Oh come now, don't pick on muslims.

The other religious texts are just as nutty. They all have horrible things when read literally. This article I posted mentions that orthodox jews interpret the scripture as meaning they must do mouth-to-genital rituals on babies... come now.

And here are parts of the bible that say to kill non-believers in christianity.

Don't pick on muslims. There are muslims who don't take the texts literally -- just as with other religions.

The problems are all the religious nuts who take each of their books too seriously and too literally, i.e. fundamentalists


----------



## carverman (Nov 8, 2010)

tygrus said:


> Simply put if the universe is driving to more complexity via natural laws, then the most complex structure we know of is a brain. * Then it follows that there should be millions of brains just floating around everywhere*. But clearly there isnt. *And somehow that paradox assigns evidence to a creator and our special status as a result*.


Paradox.

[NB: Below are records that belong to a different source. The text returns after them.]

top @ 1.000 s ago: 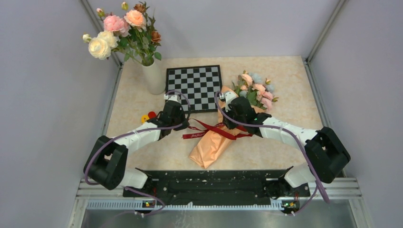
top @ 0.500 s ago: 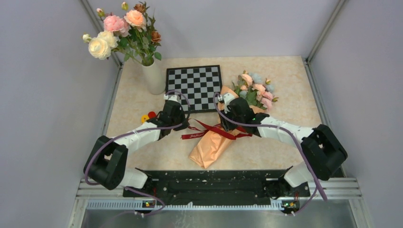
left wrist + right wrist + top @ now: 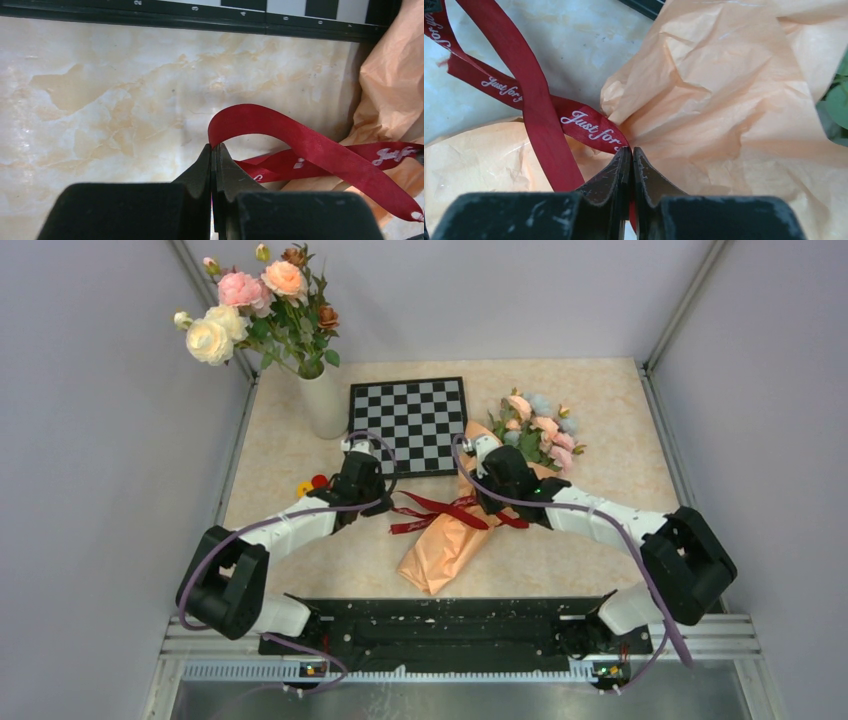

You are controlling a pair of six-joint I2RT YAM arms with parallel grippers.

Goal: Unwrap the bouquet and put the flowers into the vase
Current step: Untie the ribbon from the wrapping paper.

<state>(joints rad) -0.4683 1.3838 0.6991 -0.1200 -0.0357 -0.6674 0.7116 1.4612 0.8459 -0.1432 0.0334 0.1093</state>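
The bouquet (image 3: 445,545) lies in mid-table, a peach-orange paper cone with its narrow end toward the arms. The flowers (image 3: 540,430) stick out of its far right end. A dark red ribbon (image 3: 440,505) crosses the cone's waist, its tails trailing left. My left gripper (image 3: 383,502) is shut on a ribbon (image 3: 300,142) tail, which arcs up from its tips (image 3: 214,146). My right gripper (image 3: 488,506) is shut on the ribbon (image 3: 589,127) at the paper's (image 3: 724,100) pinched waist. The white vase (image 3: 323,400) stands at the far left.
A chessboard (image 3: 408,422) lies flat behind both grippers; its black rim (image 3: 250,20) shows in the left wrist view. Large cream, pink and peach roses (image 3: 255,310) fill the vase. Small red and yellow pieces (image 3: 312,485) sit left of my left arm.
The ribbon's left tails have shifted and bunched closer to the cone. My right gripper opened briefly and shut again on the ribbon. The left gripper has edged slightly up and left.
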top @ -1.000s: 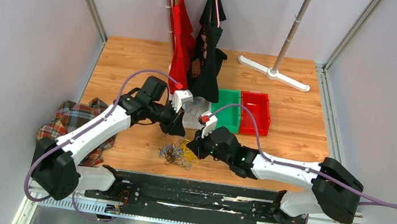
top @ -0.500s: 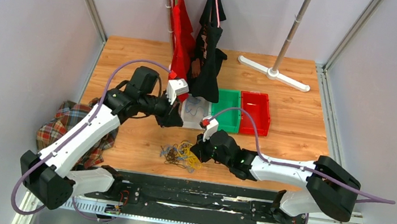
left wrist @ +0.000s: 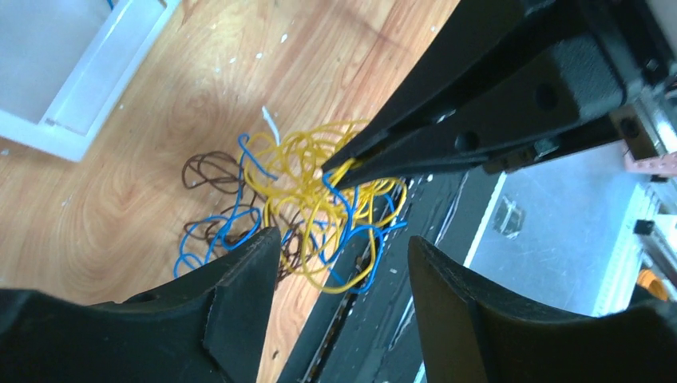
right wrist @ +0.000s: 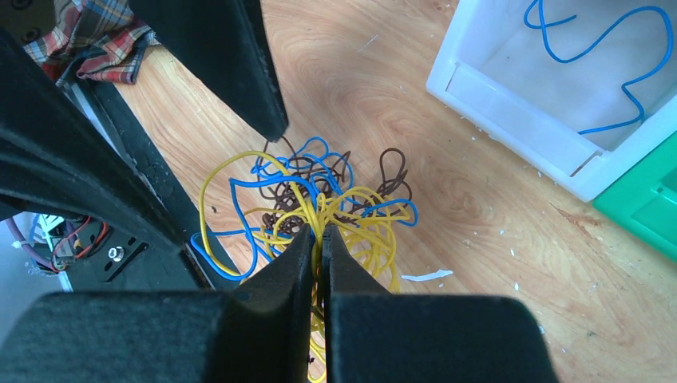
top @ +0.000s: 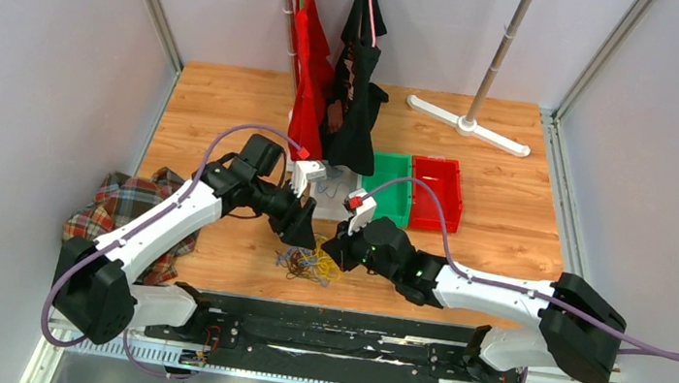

By what reasoning? Every religion has it's own definition of heaven and hell. In some religions, even though the physical body deteriorates very quickly once dead, but the soul (the life force), as defined in the Catholic religion, "is freed" and goes to purgatory (a state between heaven and hell), until the day of judgement, when all "souls" will be judged accordingly. 

Some (according to the Catholic religion) will enjoy heaven living with God and Jesus, while others will be banished to the place with lakes of brim fire and sulphur (centre of the earth?) where eternal torment will be their punishment and Lucifer and his demons will be there to ensure that.

Scary religious passages? Perhaps to make you want to go and donate a far chunk of your earthly wealth to the church, to ensure you too can have eternal life.
Or perhaps go to confession, confess all your sins and go out and sin no more?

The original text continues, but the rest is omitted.